さて、自家用飛行機で通訳案内サービス(有償)を行う事業は、航空機使用事業に該当する。遊覧飛行よりもさらに明確である。従って自家用車を用いて通訳案内サービスを行う事業もいわば自動車使用事業であって自動車運送事業には該当しないと考えられる。この考え方によって観光庁は行政運用している。観光庁の見解は、運賃報酬を受けない前提であれば、通訳案内士が車を運転してガイド業務を遂行することは、問題無しということである(運送行為に該当しない)。
通訳案内士法が改正になったが、この観光庁見解が継続されることの確認が望まれる。通訳は旅行に際して行われるという法律上の規定からすれば、改正があっても当然の解釈でもある。タクシー業界からの異論が想定されるが、政府全体の見解はオリンピック対応の規制緩和策であるということになると思われる。

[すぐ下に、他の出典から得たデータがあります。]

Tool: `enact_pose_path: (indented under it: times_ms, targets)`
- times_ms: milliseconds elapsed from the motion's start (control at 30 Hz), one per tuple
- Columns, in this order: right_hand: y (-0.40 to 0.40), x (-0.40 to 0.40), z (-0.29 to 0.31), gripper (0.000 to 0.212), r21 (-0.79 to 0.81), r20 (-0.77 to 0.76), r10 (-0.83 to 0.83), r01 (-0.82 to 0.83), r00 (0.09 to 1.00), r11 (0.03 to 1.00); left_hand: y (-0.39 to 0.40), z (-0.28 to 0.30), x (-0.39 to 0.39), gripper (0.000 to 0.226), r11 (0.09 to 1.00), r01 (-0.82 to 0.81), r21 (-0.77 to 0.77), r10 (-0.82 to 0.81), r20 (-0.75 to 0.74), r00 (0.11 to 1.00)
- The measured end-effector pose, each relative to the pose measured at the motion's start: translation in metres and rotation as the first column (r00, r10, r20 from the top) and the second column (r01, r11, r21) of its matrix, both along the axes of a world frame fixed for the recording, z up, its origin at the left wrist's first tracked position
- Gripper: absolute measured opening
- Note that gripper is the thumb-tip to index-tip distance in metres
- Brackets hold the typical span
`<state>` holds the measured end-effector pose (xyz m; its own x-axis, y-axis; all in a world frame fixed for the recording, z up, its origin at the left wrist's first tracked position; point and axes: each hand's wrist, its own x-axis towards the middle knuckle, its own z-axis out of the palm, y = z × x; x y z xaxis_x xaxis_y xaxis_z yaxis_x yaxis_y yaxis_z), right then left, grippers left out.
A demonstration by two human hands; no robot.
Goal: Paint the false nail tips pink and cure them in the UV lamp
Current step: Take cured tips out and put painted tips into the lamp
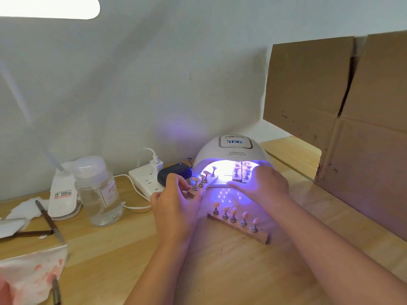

しかしながら「有償運送」に関する国土交通省自動車局旅客課長の事務連絡文書を尊重して、通訳案内サービス料金は、自家用車を利用する場合としない場合の区別をせず、しかも発着地点も同一地点(ホテル等待ち合わせ場所)に限定することで対応することが賢明である。また、中国人観光客に中国語で案内サービスを行うことから、当然日本での就労資格は保有するわけであり、日本語能力は保有していると考えられ、そのうえで、東京であれば、東京についての観光資源をきちんと説明できる知識を保有することの保証が得られればいいのであろう。